Manchester ethnomusicology student launches first-ever study bringing together music and migration
• Ethnomusicology student Marion Smith teams up with award-winning Manchester charity Olympias Music Foundation to catalogue musical histories of migrants in Manchester
• Project aims to question the 'othering' of world music
• Concept of world music has been criticised for its 'ghettoisation' of most of the world's music
An ethnomusicologist from the University of Manchester has launched a study in an attempt to challenge the idea of ‘world music’.
Masters student Marion Smith teamed up with award-winning music charity Olympias Music Foundation to collect, catalogue and map the musical histories of migrant diaspora living in Manchester.
The project, titled Mapping Migrant Voices, is the first to bring together music and migration in Manchester.

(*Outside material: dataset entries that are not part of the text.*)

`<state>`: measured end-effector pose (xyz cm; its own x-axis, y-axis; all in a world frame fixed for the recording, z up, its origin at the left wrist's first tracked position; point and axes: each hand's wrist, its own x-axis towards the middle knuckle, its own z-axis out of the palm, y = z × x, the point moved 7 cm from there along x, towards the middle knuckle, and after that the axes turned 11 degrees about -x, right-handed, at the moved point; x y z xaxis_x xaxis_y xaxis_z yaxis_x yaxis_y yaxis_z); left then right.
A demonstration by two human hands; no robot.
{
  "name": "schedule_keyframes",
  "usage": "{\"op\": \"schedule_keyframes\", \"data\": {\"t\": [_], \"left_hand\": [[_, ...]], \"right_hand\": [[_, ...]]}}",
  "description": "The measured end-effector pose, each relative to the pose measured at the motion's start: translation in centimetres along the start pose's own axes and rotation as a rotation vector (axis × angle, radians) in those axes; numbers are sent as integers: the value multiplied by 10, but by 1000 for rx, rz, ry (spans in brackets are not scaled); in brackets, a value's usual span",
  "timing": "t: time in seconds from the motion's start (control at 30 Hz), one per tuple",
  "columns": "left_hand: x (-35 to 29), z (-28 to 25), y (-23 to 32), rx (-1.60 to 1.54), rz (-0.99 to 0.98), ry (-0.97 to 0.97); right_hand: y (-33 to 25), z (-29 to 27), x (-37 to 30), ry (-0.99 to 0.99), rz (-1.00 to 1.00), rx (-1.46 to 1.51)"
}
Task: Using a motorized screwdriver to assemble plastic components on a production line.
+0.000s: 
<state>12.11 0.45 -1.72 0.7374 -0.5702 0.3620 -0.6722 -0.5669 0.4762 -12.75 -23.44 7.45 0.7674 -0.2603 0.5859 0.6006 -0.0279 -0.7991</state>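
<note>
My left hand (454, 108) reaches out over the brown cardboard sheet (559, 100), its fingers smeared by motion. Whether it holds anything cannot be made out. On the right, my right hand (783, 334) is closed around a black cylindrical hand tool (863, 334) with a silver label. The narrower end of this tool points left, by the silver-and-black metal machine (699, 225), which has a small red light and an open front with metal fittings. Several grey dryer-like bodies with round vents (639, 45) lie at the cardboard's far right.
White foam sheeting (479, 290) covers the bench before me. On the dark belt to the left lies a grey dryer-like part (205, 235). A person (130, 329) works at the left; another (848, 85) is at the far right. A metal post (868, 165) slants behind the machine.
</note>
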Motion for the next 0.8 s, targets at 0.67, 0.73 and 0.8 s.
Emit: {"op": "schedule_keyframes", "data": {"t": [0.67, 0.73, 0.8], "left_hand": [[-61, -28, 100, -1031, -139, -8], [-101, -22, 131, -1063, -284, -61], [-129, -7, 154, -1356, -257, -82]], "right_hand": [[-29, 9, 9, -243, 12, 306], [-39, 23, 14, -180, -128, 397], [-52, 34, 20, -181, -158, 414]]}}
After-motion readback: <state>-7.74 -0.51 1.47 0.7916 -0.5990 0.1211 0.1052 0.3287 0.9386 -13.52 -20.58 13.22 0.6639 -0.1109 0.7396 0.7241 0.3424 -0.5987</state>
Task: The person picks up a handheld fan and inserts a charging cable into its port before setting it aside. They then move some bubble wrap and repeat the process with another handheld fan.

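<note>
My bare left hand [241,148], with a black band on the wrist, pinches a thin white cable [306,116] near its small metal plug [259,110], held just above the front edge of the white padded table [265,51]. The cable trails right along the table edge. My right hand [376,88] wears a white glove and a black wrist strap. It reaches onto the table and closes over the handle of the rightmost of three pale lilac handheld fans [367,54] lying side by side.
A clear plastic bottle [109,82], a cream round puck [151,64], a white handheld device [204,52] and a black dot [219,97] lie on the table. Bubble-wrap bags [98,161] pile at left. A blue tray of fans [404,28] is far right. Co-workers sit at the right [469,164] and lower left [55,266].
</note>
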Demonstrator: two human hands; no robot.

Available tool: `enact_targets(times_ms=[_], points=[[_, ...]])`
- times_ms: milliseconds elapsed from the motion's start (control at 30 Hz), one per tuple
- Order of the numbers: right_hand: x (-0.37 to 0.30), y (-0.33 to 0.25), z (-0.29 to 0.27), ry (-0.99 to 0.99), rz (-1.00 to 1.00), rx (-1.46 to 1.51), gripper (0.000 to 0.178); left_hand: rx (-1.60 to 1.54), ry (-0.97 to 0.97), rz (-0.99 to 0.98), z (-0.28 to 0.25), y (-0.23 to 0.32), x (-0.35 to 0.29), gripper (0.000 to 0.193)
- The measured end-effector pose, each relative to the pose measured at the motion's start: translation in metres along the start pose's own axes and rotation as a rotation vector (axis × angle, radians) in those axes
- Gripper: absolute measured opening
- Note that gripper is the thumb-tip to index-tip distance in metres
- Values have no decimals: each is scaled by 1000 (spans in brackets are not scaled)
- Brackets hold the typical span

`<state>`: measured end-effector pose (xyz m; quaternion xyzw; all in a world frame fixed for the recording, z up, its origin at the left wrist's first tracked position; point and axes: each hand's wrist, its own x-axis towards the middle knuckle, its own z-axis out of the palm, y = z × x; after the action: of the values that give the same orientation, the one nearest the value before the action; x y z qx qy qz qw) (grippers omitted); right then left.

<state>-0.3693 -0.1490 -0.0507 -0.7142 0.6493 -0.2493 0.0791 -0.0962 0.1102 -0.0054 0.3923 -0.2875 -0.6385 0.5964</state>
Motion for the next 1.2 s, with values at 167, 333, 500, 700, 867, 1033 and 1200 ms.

Through informal interviews, Mapping Migrant Voices invites migrants to share their musical experiences, whether they are professional musicians, or just participate in music-making.
Mapping Migrant Voices aims to counter what Marion calls the ‘othering’ of world music.
“World music is really just a synonym for non-western or non-white music”, said Marion.
“Things are so homogenised. So we wanted to provide specific examples of music from a variety of places and people.”
The concept of ‘world music’ has long been controversial.
In 1999, Talking Heads frontman David Byrne wrote in an op-ed for the New York Times “It groups everything and anything that isn’t ”us” into ”them”. It’s a none too subtle way of reasserting the hegemony of Western pop culture. It ghettoises most of the world’s music. A bold and audacious move, White man!”
But in recent years, critics of the term have become more vocal.
In 2019, the Guardian called the term ‘flawed and outdated’, and advocated for its retirement.
They also renamed their world album of the month ‘global album of the month‘.
And that same year, the World of Music, Arts and Dance Festival, or WOMAD, the formerly, self-identified ‘world music festival’, decided to start calling itself simply ‘the world’s festival’.
While this is just a first step, Marion hopes that projects like Mapping Migrant Voices will help bring a better understanding of the plurality of music genres that coexist right on our doorstep.
“Lumping it all together is ridiculous”, said Smith.
“There are so many different ethnicities and music traditions in Manchester.
“We hope that this project will provide a safe and inviting space for these individuals to share their music and histories.”